State v. Elam, 7320SC632
Decision Date | 19 September 1973 |
Docket Number | No. 7320SC632,7320SC632 |
Citation | 19 N.C.App. 451,199 S.E.2d 45 |
Parties | STATE of North Carolina v. Don ELAM. |
Court | North Carolina Court of Appeals |
Atty. Gen. Robert Morgan by C. Diederich Heidgerd, Associate Atty. Gen., Raleigh, for the State.
James, Williams, McElroy & Diehl, P.A., by William K. Diehl, Jr., Charlotte, for defendant appellant.
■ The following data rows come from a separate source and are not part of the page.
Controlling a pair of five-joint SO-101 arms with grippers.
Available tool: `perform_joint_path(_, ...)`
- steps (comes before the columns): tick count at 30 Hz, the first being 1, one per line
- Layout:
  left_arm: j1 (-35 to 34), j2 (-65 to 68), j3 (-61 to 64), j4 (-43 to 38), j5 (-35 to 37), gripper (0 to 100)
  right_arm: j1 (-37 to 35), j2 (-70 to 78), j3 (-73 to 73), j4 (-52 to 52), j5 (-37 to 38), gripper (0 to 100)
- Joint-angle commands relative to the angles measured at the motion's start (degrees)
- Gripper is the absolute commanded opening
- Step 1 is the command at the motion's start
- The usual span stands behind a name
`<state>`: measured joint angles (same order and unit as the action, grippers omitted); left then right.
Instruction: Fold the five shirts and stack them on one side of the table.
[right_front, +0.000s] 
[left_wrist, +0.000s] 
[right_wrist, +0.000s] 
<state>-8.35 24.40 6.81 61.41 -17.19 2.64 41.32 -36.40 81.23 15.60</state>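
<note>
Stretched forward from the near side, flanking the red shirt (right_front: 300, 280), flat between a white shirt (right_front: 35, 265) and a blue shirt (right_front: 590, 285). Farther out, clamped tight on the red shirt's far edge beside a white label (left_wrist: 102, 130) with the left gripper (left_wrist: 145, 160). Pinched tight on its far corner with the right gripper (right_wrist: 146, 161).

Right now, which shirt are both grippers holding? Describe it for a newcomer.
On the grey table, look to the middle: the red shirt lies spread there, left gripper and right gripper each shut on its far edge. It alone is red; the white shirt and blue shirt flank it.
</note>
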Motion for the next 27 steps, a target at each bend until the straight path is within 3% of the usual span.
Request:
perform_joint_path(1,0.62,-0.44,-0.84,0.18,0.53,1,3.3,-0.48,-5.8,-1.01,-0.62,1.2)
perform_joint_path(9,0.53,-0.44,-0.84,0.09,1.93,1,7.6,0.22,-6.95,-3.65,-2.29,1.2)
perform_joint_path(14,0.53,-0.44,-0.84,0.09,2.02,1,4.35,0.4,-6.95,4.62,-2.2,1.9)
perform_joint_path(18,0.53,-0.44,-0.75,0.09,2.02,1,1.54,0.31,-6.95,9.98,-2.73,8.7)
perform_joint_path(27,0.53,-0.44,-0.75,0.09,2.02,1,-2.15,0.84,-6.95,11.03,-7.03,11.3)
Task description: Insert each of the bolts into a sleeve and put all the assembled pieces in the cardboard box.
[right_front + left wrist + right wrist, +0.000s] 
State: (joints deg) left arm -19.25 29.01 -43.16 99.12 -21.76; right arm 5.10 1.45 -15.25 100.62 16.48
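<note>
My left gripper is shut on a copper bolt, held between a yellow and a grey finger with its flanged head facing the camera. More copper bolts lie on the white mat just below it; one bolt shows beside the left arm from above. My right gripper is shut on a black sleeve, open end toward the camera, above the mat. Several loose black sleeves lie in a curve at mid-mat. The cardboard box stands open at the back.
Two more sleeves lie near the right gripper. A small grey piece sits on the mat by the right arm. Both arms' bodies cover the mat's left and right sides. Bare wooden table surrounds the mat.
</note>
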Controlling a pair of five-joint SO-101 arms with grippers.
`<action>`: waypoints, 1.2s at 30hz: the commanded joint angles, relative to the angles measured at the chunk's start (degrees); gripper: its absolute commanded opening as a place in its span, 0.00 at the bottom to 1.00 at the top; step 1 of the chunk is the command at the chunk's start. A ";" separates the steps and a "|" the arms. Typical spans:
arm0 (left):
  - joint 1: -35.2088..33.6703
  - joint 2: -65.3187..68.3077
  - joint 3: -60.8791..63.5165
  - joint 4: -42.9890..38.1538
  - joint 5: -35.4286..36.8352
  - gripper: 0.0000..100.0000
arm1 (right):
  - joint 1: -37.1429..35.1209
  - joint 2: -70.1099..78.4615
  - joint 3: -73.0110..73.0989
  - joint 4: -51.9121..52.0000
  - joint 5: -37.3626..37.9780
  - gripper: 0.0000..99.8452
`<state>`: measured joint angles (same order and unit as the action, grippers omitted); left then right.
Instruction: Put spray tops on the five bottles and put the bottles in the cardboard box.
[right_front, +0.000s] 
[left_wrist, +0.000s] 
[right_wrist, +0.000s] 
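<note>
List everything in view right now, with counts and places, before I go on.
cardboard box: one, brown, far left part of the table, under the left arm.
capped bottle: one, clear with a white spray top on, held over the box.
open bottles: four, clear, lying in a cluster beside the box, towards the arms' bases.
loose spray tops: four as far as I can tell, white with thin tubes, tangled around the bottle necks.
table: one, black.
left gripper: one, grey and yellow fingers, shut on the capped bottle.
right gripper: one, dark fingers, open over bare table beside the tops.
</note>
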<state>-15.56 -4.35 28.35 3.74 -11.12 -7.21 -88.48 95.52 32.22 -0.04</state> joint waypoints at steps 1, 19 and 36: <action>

Defendant first assigns as error the failure of the trial court to suppress evidence seized under the search warrant, contending that the affidavit upon which the search warrant was issued, was insufficient to establish probable cause. The affidavit, in pertinent part reads:
Having applied the tests of sufficiency as set forth by the United States Supreme Court in Aguilar v. Texas, 378 U.S. 108, 84 S.Ct. 1509, 12 L.Ed.2d 723 (1964); Spinelli v. United States, 393 U.S. 410, 89 S.Ct. 584, 21 L.Ed.2d 637 (1969), and United States v. Harris, 403 U.S. 573, 91 S.Ct. 2075, 29 L.Ed.2d 723 (1971), in applying the Fourth Amendment to the Federal Constitution and as adopted by our State courts in State v. Shirley, 12 N.C.App. 440, 183 S.E.2d 880 (1971), cert. den. 279 N.C. 729, 184 S.E. 885 (1971); State v. Flowers, 12 N.C.App. 487, 183 S.E.2d 820 (1971), cert. den. 279 N.C. 728, 184 S.E.2d 885 (1971); State v. Foye, 14 N.C.App. 200, 188 S.E.2d 67 (1972); State v. McKoy, 16 N.C.App. 349, 191 S.E.2d 897 (1972), cert. den. 282 N.C. 584, 193 S.E.2d 744 (1973); State v. Shanklin, 16 N.C.App. 712, 193 S.E.2d 341 (1972), cert. den. 282 N.C. 674, 194 S.E.2d 154 (1973); State v. McCuien, 17 N.C.App. 109, 193 S.E.2d 349 (1972), and State v. Ellington, 18 N.C.App. 273, 196 S.E.2d 629 (1973), we conclude the affidavit was sufficient to establish probable cause to issue a search warrant as required by G.S. § 15--26(b).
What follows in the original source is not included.